Analysis of ctDNA levels to monitor disease evolution
The level of cfDNA and its integrity, defined as the ratio of long-base pair (bp) cfDNA/short-bp cfDNA, have been shown to be promising diagnostic and prognostic biomarkers in other cancers like colorectal, prostate, breast and gynecological cancers [66–69]. Kitahara et al. [70], reported the first study exploring integrity of cfDNA analysis in immunotherapy, studying a cohort of metastatic colorectal cancer. They investigated whether it could be considered a response biomarker to combination of immunotherapy and chemotherapy. They conducted a non-randomized, phase II trial, HLA-A status guided, double-blinded study using a cocktail of five therapeutic epitope peptides in addition to oxaliplatin-containing chemotherapy in 96 patients. They categorized the patients into two groups according to the integrity of cfDNA (cfDNA integrity value higher or lower than the median) founding that a low cfDNA integrity value was a prognostic marker for a longer PFS with the experimental treatment (P = 0.027). In contrast, no significant difference in OS was reported. In thoracic malignancies cfDNA concentration measurement has been evaluated for diagnostic utility in patients with chronic obstructive pulmonary disease or for differential diagnosis of pulmonary nodules [71–73] but has never been extensively studied in advanced settings. In contrast, more data are available on the use of ctDNA levels in thoracic cancers. Based on the fact that genomic alterations of ctDNA reflect the genetic landscape of the tumor, several studies reported that ctDNA quantification levels, obtained by analysis of hotspot genetic alterations, can have a prognostic [50] and predictive role as novel biomarker in NSCLC patients treated with ICIs. Furthermore, considering that the half-life of cfDNA/ctDNA is approximately 1.5 h [24], monitoring ctDNA levels in cancer patients could be helpful to monitor the dynamic clonal selection/evolution induced by ICIs and to detect early responsiveness or resistance [74].
Iijima et al. [75], analyzed ctDNA levels in 14 NSCLC patients treated with nivolumab, of which six patients were defined as responders and eight as non-responders, based on immune response evaluation criteria in solid tumors (iRECIST). They reported a statistically significant correlation between tumor volume calculated per RECIST 1.1 and ctDNA level (P = 0.02) and examined the correlations between early and serial changes of ctDNA and immunotherapy efficacy. ctDNA of non-responders showed consistently high allele fraction (AF) of cancer-associated somatic mutations after treatment compared with responders that showed a rapid AF decrease, mostly within 2 weeks. Moreover, two-week changes of AF of specific cancer representative mutations, (chosen as the ones with higher baseline AF) showed complete concordance with response.

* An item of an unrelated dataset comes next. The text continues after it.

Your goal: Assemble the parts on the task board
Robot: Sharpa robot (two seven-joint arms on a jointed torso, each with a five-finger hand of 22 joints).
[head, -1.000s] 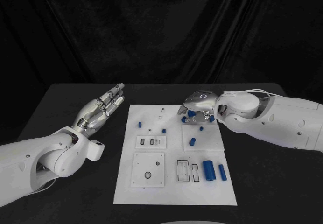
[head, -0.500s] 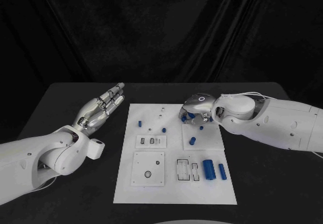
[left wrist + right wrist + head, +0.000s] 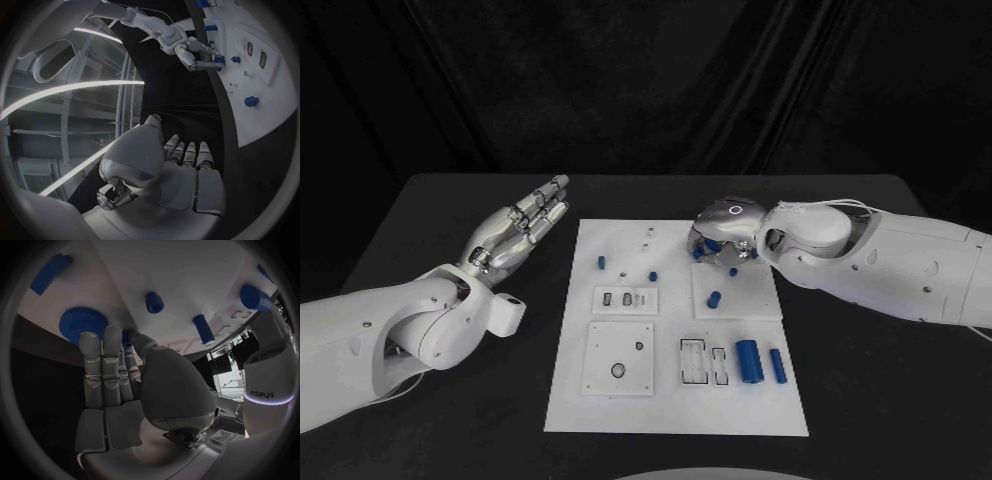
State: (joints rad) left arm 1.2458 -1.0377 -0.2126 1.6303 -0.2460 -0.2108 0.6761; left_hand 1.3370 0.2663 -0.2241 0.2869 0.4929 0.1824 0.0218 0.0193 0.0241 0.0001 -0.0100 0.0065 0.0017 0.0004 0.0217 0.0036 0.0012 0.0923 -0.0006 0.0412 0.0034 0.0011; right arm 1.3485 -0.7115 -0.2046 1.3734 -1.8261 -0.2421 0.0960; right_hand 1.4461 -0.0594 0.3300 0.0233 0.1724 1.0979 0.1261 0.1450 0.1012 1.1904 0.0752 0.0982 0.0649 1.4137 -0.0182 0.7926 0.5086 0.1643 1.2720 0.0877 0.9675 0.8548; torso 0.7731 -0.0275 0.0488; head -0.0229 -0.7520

Furthermore, longitudinal changes in ctDNA levels were compared with radiographic response and survival outcomes in 28 metastatic NSCLC patients receiving ICIs by Goldberg et al. [76]. A ctDNA response was defined as a > 50% decrease in mutant AF from baseline, with a second confirmatory measurement. They found a strong correlation between ctDNA response and best radiographic response and observed also a more rapid response assessment by ctDNA than by imaging with a median time to initial response of 24.5 days by ctDNA vs. 72.5 days by imaging. Moreover, ctDNA response was also associated with a longer time on treatment with a median of 205.5 days in ctDNA responders vs. 69 in non-responders, P < 0.001), a lower risk of disease progression or death (HR: 0.29, 95% CI: 0.09–0.89, P = 0.03) and also an OS gain (HR: 0.17, 95% CI: 0.05–0.62, P = 0.007).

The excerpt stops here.